D’autres mesures de répression collective sont actuellement appliquées par les autorités israéliennes à des Palestiniens assurément innocents de tout crime. Comme celle qui consiste à répandre indistinctement, sur toutes les maisons d’un quartier arabe de Jérusalem, le liquide pestilentiel que les policiers hébreux appellent bouesh.

 

Celui-ci s’incruste dans les murs, les fenêtres et les meubles et son odeur irrespirable résiste à tous les lavages pendant des jours. Ce mélange n’est pas létal mais il est extrêmement désagréable. Je pense en disant cela à mes deux tantes âgées de plus de 80 ans, qui n’ont jamais prononcé la moindre menace à l’encontre d’un Juif et qui ont vu leur appartement, au 3ème étage d’un immeuble du quartier de Silwan, à proximité du Mur des Lamentations, souillé par ce produit.

 

Des actes de ce genre ne sont pas faits pour apaiser les tensions. Comment s’imaginer que des personnes paisibles s’étant vues infliger ce traitement ne se sentent pas persécutées et n’entretiennent pas de sentiment de révolte ?

 

Quel est le but recherché par la coalition Netanyahu au travers de ces brimades. Le 1er ministre israélien pense-t-il que nous allons nous évaporer au contact du bouesh, nous dissoudre ? Parfois, en analysant ces actes qui n’ont jamais évité le moindre attentat terroriste, bien au contraire, on se dit que le seul motif de ces dirigeants procède de la haine raciste et de la volonté de heurter la sensibilité de tous les Palestiniens. De creuser un fossé de haine et d’incompréhension assez profond pour être certains qu’il ne sera jamais comblé et que nous ne vivrons jamais en bonne entente.

 

Ne comptez pas sur moi pour exprimer la moindre compréhension pour la politique suivie par le gouvernement israélien sortant, je doute même qu’il y en ait une de cohérente. Ne comptez pas non plus sur moi pour exprimer de la compassion pour Ziad Abu Ein, car je déteste les assassins d’enfants de quelque confession qu’ils soient et que je n’oublie ni ne pardonne.

 

Quant aux propos délirants prononcés par ceux qui sont censés me représenter, j’avoue en avoir honte.
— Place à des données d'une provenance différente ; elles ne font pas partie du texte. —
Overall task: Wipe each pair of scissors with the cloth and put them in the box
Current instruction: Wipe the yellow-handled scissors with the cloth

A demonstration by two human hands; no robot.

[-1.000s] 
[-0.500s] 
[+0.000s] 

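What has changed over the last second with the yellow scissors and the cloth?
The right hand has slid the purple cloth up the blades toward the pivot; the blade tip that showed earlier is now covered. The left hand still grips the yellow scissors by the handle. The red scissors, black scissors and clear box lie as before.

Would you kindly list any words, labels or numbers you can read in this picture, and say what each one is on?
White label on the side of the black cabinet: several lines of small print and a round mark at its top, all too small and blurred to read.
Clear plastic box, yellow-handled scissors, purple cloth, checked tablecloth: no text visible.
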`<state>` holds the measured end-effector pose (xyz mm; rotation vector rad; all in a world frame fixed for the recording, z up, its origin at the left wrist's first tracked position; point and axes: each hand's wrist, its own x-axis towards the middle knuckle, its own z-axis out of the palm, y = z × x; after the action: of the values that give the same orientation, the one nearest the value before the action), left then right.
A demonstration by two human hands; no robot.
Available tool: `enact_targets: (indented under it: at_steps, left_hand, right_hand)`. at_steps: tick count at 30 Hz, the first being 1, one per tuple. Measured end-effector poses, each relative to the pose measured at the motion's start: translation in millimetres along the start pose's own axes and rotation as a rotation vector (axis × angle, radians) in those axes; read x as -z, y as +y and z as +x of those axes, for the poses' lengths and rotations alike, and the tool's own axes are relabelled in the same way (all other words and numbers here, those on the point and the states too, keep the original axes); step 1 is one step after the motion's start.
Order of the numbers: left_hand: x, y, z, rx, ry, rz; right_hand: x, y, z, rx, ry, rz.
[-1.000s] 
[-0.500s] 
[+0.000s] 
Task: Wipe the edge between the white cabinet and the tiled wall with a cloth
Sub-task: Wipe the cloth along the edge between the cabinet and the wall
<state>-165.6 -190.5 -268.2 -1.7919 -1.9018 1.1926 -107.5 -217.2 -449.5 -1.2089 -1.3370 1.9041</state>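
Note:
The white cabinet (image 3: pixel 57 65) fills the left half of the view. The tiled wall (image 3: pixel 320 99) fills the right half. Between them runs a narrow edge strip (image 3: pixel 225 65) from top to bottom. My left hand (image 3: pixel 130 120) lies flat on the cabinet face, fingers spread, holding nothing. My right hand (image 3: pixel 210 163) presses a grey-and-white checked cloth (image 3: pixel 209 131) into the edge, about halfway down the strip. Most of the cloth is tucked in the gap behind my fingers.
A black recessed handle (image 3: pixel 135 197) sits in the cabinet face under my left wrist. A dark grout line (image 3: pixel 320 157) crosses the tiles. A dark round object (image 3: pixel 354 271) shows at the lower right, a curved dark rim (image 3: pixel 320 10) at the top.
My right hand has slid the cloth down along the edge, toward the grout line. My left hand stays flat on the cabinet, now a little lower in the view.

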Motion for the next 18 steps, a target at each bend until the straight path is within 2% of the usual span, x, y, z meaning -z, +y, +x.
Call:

Mais ce sentiment serait encore exacerbé si les grandes puissances et leurs media ne leur réservaient chaque fois un accueil aussi enthousiaste.

 

La seule lueur d’espoir que j’ai discernée dans l’épisode Abu Ein de la guerre de la communication palestino-israélienne – et j’ai dû la chercher assidument pour la trouver – consiste en la réponse commune que l’Autorité Palestinienne et Israël ont proposé à la demande américaine et européenne, formulée notamment et officiellement par la cheffe de la diplomatie de l’UE, qui avait exigé "une enquête immédiate et indépendante sur la mort du ministre Abu Ein".

 

Indépendante : ni palestinienne ni israélienne ? On ne les a pas écoutés ; en dépit de la situation détestable, c’est nous qui avons réalisé l’autopsie, d’un commun accord avec Jérusalem sur ses modalités et en présence de l’un de ses médecins ainsi que de praticiens venus de Jordanie voisine. Ce qui démontre que lorsqu’on veut, on peut s’entendre sans intermédiaire et interagir comme des gens responsables et non comme des pitres. Le reste est un jet de bouesh.